Die Untersuchung durch den LSBG hat gezeigt, dass die zweite Deichlinie in diesen genannten Fällen für die binnendeichs gelegenen Gebiete den Hochwasserschutz gewährleisten können, sowohl bei einem Versagen der Sperrwerke als auch bei extremen Wasserständen infolge von Sperrtiden oder Binnenhochwasser. Wegen dieser Bedeutung für den Hochwasserschutz, sollen auch die Deiche der zweiten Linie erhalten und – wo nötig – ertüchtigt werden. Das gilt umso mehr, wenn in Zukunft die Siedlungsdichte in den betroffenen Gebieten weiter zunehmen wird.
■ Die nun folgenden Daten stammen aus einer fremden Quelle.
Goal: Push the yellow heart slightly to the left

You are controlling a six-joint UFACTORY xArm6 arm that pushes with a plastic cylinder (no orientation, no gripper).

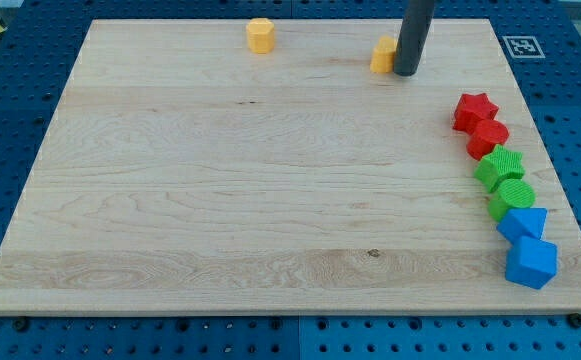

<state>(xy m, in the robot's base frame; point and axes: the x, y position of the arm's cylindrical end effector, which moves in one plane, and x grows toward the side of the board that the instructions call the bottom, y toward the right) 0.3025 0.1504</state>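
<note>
A yellow block (382, 55) lies near the view's top edge, right of centre. It is partly hidden by the rod, so its shape is hard to make out. My tip (406, 72) rests on the board right against this block's right side. A second yellow block (260, 35), roughly hexagonal, sits further left along the top edge, well apart from the tip.
Several blocks line the wooden board's (270, 200) right edge, top to bottom: a red star (475, 110), another red block (488, 137), a green star (499, 166), a round green block (511, 198), a blue triangle (523, 222) and a blue cube (532, 263).
</note>
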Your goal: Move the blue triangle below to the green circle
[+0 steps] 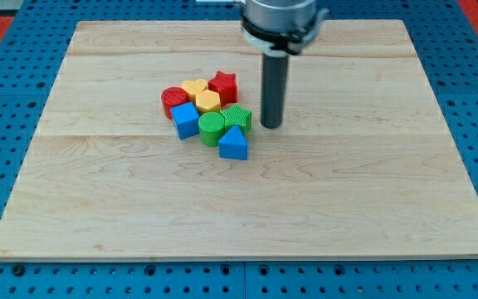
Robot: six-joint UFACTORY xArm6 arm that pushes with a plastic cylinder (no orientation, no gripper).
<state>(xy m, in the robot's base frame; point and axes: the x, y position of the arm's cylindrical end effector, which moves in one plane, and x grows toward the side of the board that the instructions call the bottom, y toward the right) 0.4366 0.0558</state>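
Note:
The blue triangle (233, 144) lies on the wooden board (322, 199), at the lower right of a tight cluster of blocks. The green circle (211, 129) sits just left and slightly above it, touching it. A second green block (238, 117) sits directly above the triangle. My tip (271, 125) rests on the board to the right of the cluster, close beside that second green block and up and right of the blue triangle, with a small gap.
The cluster also holds a blue cube (185, 120), a red round block (173, 101), a yellow block (194, 87), a yellow hexagon (207, 101) and a red star (222, 85). A blue pegboard (7, 124) surrounds the board.

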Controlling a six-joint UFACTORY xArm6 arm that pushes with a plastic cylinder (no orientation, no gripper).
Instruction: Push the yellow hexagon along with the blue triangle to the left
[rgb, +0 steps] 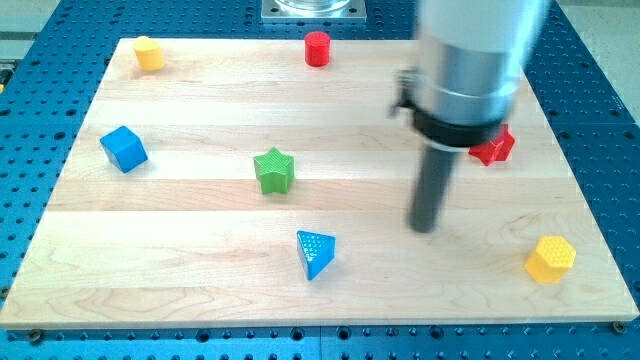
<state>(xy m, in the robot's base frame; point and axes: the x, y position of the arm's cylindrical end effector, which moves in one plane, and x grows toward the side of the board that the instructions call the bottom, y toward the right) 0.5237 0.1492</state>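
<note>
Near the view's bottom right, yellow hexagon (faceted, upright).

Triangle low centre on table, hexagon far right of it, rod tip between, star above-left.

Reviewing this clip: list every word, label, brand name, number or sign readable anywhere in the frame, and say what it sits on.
None: no readable text anywhere in the camera view.
Blocks: yellow hexagon, blue triangle, green star, blue cube and the others carry no markings.
Wooden board: bare grain only.
Arm above my tip: blurred, no label discernible.
</note>
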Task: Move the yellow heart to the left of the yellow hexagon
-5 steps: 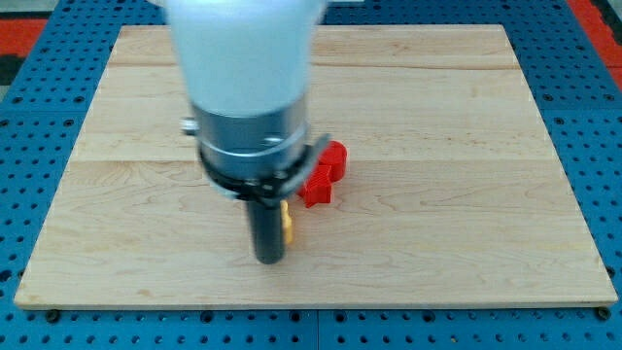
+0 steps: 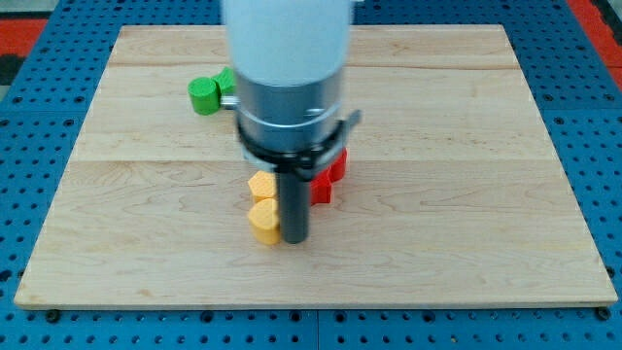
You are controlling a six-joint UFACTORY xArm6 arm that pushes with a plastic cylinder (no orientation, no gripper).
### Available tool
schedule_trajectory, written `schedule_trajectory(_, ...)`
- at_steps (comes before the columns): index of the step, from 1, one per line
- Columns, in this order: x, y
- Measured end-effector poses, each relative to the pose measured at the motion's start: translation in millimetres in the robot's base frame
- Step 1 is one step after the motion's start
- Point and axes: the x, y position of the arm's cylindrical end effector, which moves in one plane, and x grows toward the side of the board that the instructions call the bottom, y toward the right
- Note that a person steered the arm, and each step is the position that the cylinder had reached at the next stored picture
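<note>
Two yellow blocks lie near the board's middle, one above the other and touching. The upper one (image 2: 260, 186) looks like the hexagon; the lower one (image 2: 263, 221) looks like the heart, though the shapes are hard to make out. My tip (image 2: 295, 239) stands on the board just right of the lower yellow block, touching or nearly touching its right side. The rod and arm hide the yellow blocks' right edges.
A red block (image 2: 324, 182) lies right of the rod, partly hidden by the arm. Two green blocks (image 2: 206, 95) sit at the upper left, the right one partly behind the arm. The wooden board (image 2: 466, 243) rests on a blue pegboard.
The arm has shifted to the view's right, uncovering the two yellow blocks and the green blocks. The tip has moved from left of the yellow block to its right.
</note>
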Motion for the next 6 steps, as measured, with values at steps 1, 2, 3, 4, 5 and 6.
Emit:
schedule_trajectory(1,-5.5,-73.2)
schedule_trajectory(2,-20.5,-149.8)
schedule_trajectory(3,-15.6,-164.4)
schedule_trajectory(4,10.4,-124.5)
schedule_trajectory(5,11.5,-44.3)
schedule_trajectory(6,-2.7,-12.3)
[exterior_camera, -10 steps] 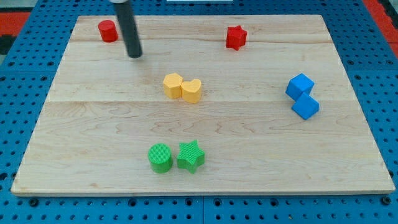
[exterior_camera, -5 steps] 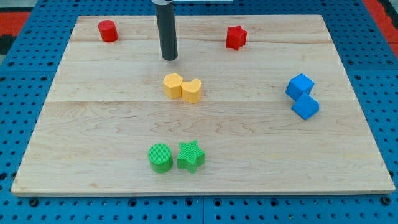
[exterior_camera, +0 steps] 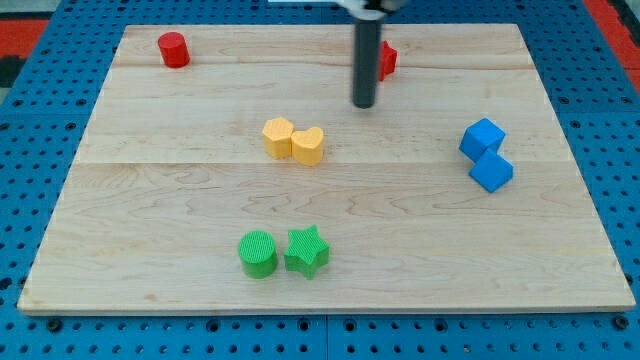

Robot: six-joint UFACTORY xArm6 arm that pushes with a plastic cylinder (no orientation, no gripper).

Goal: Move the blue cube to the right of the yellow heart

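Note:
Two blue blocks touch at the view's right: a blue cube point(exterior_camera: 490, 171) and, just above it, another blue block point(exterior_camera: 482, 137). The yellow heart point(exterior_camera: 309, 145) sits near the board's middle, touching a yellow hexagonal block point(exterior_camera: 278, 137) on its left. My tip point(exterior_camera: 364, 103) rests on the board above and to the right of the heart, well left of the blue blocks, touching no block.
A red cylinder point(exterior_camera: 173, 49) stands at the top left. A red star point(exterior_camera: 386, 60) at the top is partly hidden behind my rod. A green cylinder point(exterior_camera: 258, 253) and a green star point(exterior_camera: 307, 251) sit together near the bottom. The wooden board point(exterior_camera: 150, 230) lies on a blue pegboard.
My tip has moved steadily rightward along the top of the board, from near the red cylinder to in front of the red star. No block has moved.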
Der Verwaltungsausschuss Hochwasserschutz (HWS) wollte sich damit auf der dann Corona-bedingt ausgefallenen Sitzung im März befassen.
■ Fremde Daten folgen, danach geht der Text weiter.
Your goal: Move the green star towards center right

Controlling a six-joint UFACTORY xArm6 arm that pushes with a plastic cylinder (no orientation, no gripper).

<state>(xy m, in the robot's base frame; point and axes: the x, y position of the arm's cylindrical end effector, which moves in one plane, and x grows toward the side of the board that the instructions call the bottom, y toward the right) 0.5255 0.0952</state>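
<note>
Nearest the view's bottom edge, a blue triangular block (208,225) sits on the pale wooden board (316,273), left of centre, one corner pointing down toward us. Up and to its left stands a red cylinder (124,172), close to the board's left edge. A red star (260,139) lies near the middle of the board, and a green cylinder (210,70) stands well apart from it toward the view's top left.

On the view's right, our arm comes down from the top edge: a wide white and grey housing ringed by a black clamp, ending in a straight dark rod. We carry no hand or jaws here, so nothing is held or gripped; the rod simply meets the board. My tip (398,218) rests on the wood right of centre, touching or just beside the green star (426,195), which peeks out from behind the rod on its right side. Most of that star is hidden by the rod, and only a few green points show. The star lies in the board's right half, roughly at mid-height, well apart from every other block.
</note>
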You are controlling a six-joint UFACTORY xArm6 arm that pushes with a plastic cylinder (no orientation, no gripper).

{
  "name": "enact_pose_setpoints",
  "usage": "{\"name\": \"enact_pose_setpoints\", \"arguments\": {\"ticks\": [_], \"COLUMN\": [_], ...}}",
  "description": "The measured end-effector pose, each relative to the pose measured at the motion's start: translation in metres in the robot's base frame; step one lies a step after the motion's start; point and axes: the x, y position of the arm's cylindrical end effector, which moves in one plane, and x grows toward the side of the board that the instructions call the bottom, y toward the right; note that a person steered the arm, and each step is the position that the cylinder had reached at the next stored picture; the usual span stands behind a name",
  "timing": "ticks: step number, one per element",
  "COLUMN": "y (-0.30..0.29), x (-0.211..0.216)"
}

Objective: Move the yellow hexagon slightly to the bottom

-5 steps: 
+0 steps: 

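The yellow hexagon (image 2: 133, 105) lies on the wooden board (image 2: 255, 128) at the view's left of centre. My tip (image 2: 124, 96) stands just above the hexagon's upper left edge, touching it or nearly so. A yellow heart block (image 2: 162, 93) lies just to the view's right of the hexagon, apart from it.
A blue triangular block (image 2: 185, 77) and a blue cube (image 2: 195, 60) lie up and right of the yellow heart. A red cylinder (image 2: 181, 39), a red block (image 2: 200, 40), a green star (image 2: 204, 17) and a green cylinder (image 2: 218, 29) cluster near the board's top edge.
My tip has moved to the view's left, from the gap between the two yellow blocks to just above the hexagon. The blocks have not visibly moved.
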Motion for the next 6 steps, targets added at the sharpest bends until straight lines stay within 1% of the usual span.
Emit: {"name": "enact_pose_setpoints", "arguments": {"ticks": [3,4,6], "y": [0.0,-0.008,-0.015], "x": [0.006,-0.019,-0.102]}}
Um vor dem Hintergrund dieses Befundes die Funktionsfähigkeit der zweiten Deichlinie sicherstellen zu können, nutzt die Stadt das ihr aufgrund von Wassergesetz und Deichordnung zustehende Vorkaufsrecht, an der Dove Elbe bisher (2020) in fünf Fällen. Die Käufe werden über den Landesbetrieb Immobilienmanagement und Grundvermögen (LIG) abgewickelt, der eine gutachterliche Bewertung der Immobilie vornehmen lässt. Als Kaufpreis wird in aller Regel der vertraglich mit dem Erstkäufer vereinbarte Preis bezahlt. Der Verkehrswert ist der Marktwert, Bodenrichtwerte sind hier nicht einschlägig. Außerhalb von Deichgrund und Schutzstreifen können auch zukünftig Grundstücke gehandelt und genutzt und Gebäude errichtet werden. Es gibt daher keinerlei Anlass, ein Einbrechen des Marktes oder eine Entwertung der Immobilien am Deich zu erwarten. Die BUKEA ist dabei, eine langfristige Strategie für die Deiche der zweiten Linie zu erarbeiten. Angesichts der Folgen des Klimawandels ist der Hochwasserschutz eine existentiell wichtige Aufgabe, die in den nächsten Jahrzehnten große Anstrengungen von uns verlangen wird.